The Children's Theatre Company and survivors of sexual abuse there stood side by side Friday to announce that they have settled the lawsuits between them, vowing to work together to help those who were harmed and ensure that children will be safe.

The moment brought a close to a decadeslong ordeal and underscored the pain of those whose childhoods were taken away, their lives scarred by abuse. It also saw theater management publicly acknowledge the abuse committed by former employees, and offer an apology and commitment to continue working with survivors.

Theater executives also promised to add abuse survivors to the CTC board and donate $500,000 to seed a fund to help those scarred by the trauma. For their part, survivors called an end to a boycott of the theater.

"It's really hard to be happy in this moment," said Laura Stearns, one of the more outspoken victims. "There is so much pain in the alumni community and the survivor community. … This is not the finish line. This is a hurdle in a long process of navigating the repercussions of the harms done to us."

Attorney Jeff Anderson, who represented the survivors in 16 lawsuits — seven of them previously resolved — said all the cases have now been settled. The financial terms are being kept confidential, he said.

"The story here is that there has been and remains a culture that did not hear, listen or know — or claim to know — that there was a grave and serious problem," Anderson said.

Stearns, survivor Jina Penn-Tracy and CTC's managing director, Kimberly Motes, took turns conveying messages of reparation and reconciliation.

Penn-Tracy contended that Children's Theatre wouldn't exist today if she and others who were abused hadn't been "brutally silenced" or if Minnesota's Bureau of Criminal Apprehension had done a better job of working with those who were traumatized. The theater wouldn't exist if "20-plus perpetrators and over 100 victims had been known at the time," she said.

"Today marks the point where the Children's Theatre is being held accountable for what happened to me there," Penn-Tracy said.

For some plaintiffs, the CTC building remains an emblem of their pain and they would like to take it apart brick by brick, Stearns said.

"It's difficult for me some days to even drive by it," she added. "But the fact is the building does exist and that there are people inside that building who are willing to work and willing to attempt to make things better."

Stearns said she'll take the chance and work with the theater but understands why others won't. "We are all in different places in our process and everyone has a right to their anger and their hurt as well as their relief, if that's how they feel," she said.

"CTC has an opportunity to embrace their legacy of harm and turn it into a legacy of advocacy," Stearns added. "I wish it had been sooner. It's better late than never."

Making amends

After the 2013 Minnesota Child Victims Act extended the statute of limitations on abuse cases, the plaintiffs sued CTC and former staff members over the sexual abuse girls and boys endured while studying and performing at the south Minneapolis theater in the 1970s and 1980s.

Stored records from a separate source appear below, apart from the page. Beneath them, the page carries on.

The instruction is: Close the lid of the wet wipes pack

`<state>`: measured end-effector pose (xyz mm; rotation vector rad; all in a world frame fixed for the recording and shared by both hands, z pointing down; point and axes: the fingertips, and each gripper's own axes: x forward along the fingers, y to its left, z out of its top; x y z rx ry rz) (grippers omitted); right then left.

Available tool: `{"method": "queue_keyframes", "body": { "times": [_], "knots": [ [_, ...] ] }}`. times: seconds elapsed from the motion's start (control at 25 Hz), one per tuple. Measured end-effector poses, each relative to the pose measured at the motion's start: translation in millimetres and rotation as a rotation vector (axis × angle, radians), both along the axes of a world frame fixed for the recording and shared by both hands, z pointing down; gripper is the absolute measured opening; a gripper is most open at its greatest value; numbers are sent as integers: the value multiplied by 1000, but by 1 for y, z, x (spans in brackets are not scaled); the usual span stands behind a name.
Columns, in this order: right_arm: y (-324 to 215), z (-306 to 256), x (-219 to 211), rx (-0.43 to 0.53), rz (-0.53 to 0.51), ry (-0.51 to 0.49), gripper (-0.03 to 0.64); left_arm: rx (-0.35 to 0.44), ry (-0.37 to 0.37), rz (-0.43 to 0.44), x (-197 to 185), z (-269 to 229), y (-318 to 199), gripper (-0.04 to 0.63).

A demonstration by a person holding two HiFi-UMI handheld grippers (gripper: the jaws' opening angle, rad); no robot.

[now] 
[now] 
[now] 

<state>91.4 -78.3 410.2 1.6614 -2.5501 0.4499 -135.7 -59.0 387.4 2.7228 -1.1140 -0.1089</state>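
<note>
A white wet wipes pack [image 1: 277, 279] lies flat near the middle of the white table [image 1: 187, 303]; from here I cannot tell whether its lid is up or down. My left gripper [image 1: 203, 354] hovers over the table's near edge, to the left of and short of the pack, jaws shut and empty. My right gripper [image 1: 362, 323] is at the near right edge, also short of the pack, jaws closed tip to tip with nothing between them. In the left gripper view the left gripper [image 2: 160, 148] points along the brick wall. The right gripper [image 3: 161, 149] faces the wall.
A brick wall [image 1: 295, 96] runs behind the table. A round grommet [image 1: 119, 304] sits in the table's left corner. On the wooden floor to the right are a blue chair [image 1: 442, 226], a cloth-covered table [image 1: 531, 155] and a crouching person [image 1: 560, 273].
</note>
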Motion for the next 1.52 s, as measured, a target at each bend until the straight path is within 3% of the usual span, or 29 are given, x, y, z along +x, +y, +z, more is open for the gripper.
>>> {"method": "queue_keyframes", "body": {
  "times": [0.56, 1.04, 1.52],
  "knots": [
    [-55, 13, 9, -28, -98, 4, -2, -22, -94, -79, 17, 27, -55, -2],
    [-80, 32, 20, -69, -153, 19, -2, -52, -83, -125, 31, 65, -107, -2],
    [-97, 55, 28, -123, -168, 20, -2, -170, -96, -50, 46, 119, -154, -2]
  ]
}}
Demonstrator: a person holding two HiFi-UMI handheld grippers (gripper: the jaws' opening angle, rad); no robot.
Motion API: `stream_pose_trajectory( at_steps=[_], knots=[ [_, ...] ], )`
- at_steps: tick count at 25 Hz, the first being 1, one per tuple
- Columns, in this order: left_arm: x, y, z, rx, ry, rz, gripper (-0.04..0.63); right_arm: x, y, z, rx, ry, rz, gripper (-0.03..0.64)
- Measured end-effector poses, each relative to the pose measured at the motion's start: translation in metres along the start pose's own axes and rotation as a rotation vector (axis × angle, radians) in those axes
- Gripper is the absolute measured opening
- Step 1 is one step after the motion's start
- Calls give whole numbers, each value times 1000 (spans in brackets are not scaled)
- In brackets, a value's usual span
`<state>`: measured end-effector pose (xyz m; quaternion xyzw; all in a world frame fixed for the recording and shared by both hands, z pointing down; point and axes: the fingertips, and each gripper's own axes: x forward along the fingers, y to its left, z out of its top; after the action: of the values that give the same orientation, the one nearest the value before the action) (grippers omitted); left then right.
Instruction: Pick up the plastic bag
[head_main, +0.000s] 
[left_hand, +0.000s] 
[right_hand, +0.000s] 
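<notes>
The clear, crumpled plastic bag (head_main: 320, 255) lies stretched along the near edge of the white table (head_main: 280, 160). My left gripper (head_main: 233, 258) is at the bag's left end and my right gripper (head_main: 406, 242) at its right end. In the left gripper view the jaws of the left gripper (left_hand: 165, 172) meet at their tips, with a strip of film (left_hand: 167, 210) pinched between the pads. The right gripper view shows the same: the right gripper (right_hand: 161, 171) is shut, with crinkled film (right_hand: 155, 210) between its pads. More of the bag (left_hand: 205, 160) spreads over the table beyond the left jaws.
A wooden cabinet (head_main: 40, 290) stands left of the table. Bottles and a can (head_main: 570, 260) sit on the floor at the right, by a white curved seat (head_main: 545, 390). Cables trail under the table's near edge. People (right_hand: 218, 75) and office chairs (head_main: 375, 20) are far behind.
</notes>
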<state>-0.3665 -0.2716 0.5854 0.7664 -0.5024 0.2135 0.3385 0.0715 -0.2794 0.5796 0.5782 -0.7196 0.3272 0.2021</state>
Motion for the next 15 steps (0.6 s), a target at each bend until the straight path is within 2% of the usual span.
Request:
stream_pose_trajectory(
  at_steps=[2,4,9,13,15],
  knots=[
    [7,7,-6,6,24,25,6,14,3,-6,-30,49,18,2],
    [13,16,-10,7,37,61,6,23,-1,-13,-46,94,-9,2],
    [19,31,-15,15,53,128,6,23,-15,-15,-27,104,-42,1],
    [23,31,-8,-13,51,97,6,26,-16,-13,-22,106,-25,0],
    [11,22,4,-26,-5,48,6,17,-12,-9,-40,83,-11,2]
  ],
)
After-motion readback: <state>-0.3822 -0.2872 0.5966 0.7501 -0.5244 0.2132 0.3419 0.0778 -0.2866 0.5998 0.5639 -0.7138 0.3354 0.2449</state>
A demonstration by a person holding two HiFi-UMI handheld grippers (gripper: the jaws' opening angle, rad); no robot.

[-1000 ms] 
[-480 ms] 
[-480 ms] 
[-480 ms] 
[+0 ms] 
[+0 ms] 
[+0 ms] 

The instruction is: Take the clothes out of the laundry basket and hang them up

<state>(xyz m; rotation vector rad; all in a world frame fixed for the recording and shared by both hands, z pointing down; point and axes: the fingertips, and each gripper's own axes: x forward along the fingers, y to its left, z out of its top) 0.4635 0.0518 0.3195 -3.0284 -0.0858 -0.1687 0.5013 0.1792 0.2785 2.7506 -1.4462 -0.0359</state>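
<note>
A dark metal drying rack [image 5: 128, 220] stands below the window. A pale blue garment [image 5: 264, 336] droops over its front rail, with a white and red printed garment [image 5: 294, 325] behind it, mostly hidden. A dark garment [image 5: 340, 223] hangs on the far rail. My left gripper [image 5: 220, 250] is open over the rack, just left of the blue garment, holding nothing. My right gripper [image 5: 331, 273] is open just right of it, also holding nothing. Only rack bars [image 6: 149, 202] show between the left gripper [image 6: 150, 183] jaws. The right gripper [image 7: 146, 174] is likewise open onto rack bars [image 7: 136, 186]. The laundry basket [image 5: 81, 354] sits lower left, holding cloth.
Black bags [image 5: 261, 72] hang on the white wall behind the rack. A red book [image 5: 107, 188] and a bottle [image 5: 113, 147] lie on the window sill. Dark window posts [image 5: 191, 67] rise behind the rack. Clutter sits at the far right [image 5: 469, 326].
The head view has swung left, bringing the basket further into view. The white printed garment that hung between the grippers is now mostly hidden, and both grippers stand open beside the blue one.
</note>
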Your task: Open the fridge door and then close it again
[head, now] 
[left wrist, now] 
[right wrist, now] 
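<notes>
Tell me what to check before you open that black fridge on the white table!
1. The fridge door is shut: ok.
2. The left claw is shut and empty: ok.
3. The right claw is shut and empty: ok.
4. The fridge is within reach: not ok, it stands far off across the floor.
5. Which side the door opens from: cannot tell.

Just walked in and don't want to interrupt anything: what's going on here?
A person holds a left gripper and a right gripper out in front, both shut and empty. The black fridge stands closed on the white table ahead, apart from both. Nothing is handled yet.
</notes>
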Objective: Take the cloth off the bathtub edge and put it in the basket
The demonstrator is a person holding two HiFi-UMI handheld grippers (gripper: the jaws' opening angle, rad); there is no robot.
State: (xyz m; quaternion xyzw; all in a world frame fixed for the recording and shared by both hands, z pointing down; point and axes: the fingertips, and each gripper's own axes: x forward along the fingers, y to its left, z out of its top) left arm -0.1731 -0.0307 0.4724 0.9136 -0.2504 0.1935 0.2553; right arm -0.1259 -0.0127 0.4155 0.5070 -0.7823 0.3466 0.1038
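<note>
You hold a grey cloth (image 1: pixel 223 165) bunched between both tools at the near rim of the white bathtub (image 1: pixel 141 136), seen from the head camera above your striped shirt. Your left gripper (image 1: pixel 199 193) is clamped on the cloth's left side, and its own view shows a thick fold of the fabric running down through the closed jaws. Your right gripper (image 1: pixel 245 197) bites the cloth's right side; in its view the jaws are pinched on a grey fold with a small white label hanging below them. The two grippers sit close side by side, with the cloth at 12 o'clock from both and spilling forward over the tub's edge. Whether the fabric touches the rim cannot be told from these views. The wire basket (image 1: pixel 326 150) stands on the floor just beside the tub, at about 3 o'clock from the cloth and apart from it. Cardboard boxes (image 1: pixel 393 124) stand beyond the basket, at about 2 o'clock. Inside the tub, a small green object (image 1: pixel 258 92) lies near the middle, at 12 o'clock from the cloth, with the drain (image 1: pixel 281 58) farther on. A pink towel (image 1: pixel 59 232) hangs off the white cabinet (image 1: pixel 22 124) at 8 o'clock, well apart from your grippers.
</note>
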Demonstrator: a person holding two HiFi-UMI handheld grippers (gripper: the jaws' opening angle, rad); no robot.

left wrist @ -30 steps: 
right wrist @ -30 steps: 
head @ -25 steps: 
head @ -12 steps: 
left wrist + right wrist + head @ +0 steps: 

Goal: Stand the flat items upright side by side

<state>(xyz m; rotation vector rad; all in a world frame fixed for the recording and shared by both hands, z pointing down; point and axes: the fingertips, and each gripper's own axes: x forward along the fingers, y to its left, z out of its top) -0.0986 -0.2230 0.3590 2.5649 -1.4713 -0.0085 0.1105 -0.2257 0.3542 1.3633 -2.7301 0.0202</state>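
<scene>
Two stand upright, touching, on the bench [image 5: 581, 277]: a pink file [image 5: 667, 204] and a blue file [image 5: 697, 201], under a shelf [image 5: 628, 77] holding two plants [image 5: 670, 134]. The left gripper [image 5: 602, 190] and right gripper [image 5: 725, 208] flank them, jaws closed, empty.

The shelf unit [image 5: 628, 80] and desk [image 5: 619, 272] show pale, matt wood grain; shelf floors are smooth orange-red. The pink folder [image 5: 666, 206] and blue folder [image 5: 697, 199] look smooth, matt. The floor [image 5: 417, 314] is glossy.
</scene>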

The lawsuits also name former actor and teacher Jason McLean — who fled to Mexico in 2017 and resurfaced last month in California — and co-founder John Clark Donahue, who died earlier this year. A separate suit accusing McLean of sexual abuse didn't name the theater as a defendant.

Donahue pleaded guilty in the 1980s to molesting three boys and admitted to abusing and raping others. McLean, who was never criminally charged, faces more than $6 million in civil judgments between two cases.

Stearns' case was the only one to go to trial; besides a $3.68 million judgment against McLean, the jury found that the Children's Theatre had been negligent but wasn't liable for damages.

After the theater sought legal fees from Stearns, she started a public boycott of CTC and protests were held outside its shows. At least five teachers quit. Dozens of artists and teachers launched a website called "Standing with CTC Survivors." And the broader Twin Cities theater community issued statements in support of survivors.

Motes and artistic director Peter Brosius later apologized and dropped the request for legal fees from Stearns.

"The past four years have been by far the most difficult years of my life," Stearns said Friday. "I am a wounded human being. Some of the things that I've had to face during this legal process have cut me to the core. No survivor of sexual assault should have to endure the retraumatization of the courtroom."

Those representing CTC repeatedly acknowledged the pain of survivors and vowed to make amends.

"No child should have been exposed to this horrific behavior, and we are truly sorry that so many of you carry the scars from those wounds," Motes said. "Nothing we will do will ever undo the pain that has been endured by our former students."

CTC will add survivors of sexual assault to its governing board and work to strengthen its policies meant to prevent abuse so that it can serve as an example for other organizations, Motes said.

The abuse continues to cast a shadow on the theater, she conceded.

"We seek to overcome it every day," she said. "We will do that not by ignoring our past but instead by confronting it, listening and apologizing sincerely and without reservation, seeking to make amends and continuing the healing process in collaboration with the survivors."